Possible Risks of E-Cigarettes Remain Unknown

Asthma and lung irritation could be caused by electronic alternative to cigarette smoking

(RxWiki News) As cities continue to crack down on people lighting up cigarettes and public health efforts highlight the dangers of tobacco use, e-cigarettes are seen as a possible way to help people quit.

E-cigarettes, or electronic cigarettes, use a heated element to vaporize a liquid containing nicotine. They often are billed as a tool to help people quit smoking, as the nicotine level can be gradually lowered.

But not so fast! According to a recent article, the long-term health effects of e-cigarette use are still not clear.

"Talk to a health care professional about the best ways to quit smoking."

Andrew Nickels, MD, of the Mayo Clinic Division of Allergy and Immunology, co-authored an article with colleagues Chitra Dinakar, MD, professor of pediatrics at Children’s Mercy Hospital, and Avni Joshi, MD, of the Mayo Clinic's departments of Internal Medicine and Pediatrics.

These researchers questioned the value of e-cigarettes in programs to help people quit smoking.

"Despite the apparent optimism surrounding e-cigarettes and their purported therapeutic role in smoking cessation,” Dr. Nickels said in a press statement, “there just simply is not enough evidence to suggest that consumers should use e-cigarettes for this purpose."

And because of the newness of e-cigarettes, the doctors noted a lack of scientific research on any long-term impacts to health.

Dr. Dinakar focused on the consequences, first- and secondhand, of both e-cigarette and traditional cigarette use.

"Dual use of both e-cigarettes and regular cigarettes carries the risk of secondhand smoke exposure, causing worsening respiratory effects on children and asthma sufferers,” Dr. Dinakar said. “It also promotes ongoing nicotine dependence."

Bottomline, the doctors found, inhaling smoke or vapor of any sort isn’t good for your lungs and can cause asthma attacks.

Asthma is a condition marked by chronic lung inflammation that narrows the airways, making breathing more difficult. The condition affects an estimated 25 million people in the United States.
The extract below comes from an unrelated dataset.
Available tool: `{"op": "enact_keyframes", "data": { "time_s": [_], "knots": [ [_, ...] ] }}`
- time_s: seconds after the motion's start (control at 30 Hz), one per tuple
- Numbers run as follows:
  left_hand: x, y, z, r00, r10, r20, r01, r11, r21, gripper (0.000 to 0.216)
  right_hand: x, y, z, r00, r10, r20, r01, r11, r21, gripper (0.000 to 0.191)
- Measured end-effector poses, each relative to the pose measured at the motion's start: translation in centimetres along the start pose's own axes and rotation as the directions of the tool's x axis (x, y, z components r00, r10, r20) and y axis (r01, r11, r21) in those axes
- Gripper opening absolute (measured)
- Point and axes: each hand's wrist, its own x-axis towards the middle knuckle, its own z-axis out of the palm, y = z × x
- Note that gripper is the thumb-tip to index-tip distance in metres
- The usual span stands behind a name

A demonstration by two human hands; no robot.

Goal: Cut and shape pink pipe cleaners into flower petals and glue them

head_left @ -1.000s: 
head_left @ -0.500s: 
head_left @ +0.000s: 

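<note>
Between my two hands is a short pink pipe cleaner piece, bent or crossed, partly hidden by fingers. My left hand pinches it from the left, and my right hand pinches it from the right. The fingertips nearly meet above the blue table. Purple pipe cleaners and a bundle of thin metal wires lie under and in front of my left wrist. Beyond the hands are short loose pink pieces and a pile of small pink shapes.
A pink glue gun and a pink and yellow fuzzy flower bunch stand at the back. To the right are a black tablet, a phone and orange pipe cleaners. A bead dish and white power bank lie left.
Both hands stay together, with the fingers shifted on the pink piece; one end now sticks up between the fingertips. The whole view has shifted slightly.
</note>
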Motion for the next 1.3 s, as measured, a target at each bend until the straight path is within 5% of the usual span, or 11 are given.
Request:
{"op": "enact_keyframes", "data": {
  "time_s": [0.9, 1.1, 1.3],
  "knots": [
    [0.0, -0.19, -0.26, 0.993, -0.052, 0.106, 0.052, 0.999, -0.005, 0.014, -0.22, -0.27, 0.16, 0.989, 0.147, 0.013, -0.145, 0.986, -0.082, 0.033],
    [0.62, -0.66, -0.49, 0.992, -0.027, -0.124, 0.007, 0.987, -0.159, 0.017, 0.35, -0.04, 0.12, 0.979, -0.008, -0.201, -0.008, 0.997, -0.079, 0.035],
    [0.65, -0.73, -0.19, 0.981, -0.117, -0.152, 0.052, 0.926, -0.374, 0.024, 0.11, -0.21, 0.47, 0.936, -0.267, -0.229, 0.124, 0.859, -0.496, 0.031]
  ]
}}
Dr. Nickels and colleagues wrote that irritants like e-cigarette vapor could cause asthma attacks, which cause around 4,000 deaths each year.

Part of the solution, they wrote, is heightened oversight from the US Food and Drug Administration (FDA), which regulates the tobacco industry, among others.

Based on FDA publications, e-cigarettes are not fully vetted, meaning consumers don’t know the potential risks, amount of nicotine being used or whether there are any benefits to use.

The work by Dr. Nickels and team appears in the June edition of Annals of Allergy, Asthma and Immunology, the peer-reviewed journal of the American College of Allergy, Asthma and Immunology.

The co-authors did not identify any conflicts of interest.